To standardize the transition program experience for schools, youth, and families, and to align local offices with statewide initiatives, VocRehab changed its approach to transition programming and staffing. It created district youth teams to provide consistent, organized, and agile communication and collaboration. District-based transition counselors, youth employment specialists, and career consultants from across the state meet weekly or biweekly using a uniform format for meetings to clarify their roles, discuss individual cases, coordinate activities, and discuss other topics.
At the same time, VocRehab rolled out a careers initiative. It focused on long-term career goals and encouraged participants to view the relationship with VocRehab as an enduring one rather than a one-time interaction. Staff proposed possible careers based on a person’s interests, readiness, and life situation and offered a continuum of experiences related to those careers. In the transition program, this change provided a road map for youths’ aspirational journeys and encouraged them to return to VocRehab for future support. As LLC ends, the newly expanded district youth teams are supporting the rollout of the careers initiative across Vermont.

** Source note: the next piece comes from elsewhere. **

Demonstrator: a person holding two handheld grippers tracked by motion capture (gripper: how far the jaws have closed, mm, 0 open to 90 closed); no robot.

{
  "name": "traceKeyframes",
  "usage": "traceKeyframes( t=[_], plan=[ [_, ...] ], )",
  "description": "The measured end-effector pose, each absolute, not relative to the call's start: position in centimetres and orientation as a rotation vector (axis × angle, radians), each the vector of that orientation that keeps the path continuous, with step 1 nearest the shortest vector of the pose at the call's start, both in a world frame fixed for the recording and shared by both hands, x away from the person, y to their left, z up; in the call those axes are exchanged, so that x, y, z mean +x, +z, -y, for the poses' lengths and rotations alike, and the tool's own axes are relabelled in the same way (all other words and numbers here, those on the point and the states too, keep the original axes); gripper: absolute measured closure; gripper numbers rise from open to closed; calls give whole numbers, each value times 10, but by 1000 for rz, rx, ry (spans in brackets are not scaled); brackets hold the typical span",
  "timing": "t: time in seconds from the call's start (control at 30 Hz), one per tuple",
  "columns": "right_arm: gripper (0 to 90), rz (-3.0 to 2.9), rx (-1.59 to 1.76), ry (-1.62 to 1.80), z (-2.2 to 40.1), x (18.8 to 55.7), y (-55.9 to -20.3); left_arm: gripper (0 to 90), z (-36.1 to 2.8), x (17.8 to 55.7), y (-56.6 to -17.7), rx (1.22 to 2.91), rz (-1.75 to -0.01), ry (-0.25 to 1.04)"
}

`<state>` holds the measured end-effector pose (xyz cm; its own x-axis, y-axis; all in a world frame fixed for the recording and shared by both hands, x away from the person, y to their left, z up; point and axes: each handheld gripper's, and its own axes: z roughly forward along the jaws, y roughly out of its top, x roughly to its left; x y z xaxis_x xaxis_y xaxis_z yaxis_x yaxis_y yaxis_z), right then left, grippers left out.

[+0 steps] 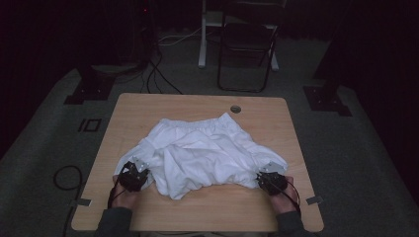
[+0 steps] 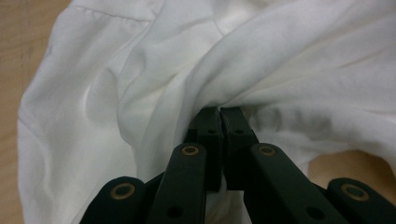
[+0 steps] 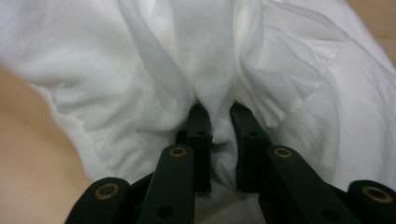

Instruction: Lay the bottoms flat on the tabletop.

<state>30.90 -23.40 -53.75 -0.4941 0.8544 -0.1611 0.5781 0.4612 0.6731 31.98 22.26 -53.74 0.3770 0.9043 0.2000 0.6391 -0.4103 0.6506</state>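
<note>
White garment (image 1: 202,150) is spread mid-table (image 1: 207,207), long axis 9-to-3 o'clock. Left tongs (image 1: 140,170) are clamped on its 8 o'clock corner, right tongs (image 1: 264,174) pinch a fold at 4 o'clock.

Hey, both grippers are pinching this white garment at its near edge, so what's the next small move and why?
Probably lift both ends together and draw them apart. The left hand-held gripper is shut on the white garment, the right hand-held gripper has a fold between its jaws, and the cloth lies bunched and creased on the table.
</note>
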Motion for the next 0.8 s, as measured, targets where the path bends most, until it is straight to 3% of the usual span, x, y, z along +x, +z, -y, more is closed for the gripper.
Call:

Better access to assistive technology—a small change with big potential
Although high schools can deliver assistive technology solutions to students with disabilities, many of them lack the funding or expertise to do this well or equitably. The LLC program included two full-time staff and additional funding to offer assistive technology, and the evaluation found this approach led to more students using these services. As a result of its experiences, VocRehab will continue this support using existing funding, providing transition teams with greater access to education, training, and dedicated budgets to find and buy assistive technology that youth can use on work sites and in postsecondary education and training settings.
The COVID-19 pandemic has highlighted the significant role of technology in engaging youth. The ability to connect through a variety of media allows staff to tailor their outreach and meet youth on their preferred platforms. Nonetheless, many youth do not have the means to buy or maintain needed technology. With this in mind, VocRehab created a budget for district youth teams to help meet the demand for appropriately matched technology, which can include devices, phone or tablet applications, and other related items. This commitment to meet the assistive and communication technology needs of clients gives staff and partners the confidence to encourage youth to pursue more ambitious employment and educational goals.
Vocational rehabilitation agencies across the country face pressures in working with more students and young adults with disabilities and developing programs tailored to their needs. The programmatic and policy changes that VocRehab is pursuing to better address the needs of their youth use existing resources and funding, offering a road map for other agencies. VocRehab’s experiences with LLC led the agency to reallocate staffing to the transition program, extend the time that staff work with youth into young adulthood, reorient service delivery toward long-term career prospects, and add needed assistive technology services. In strengthening the workforce system so that people with disabilities can achieve employment and other goals, these changes embody the intent and spirit of the Workforce Innovation and Opportunity Act.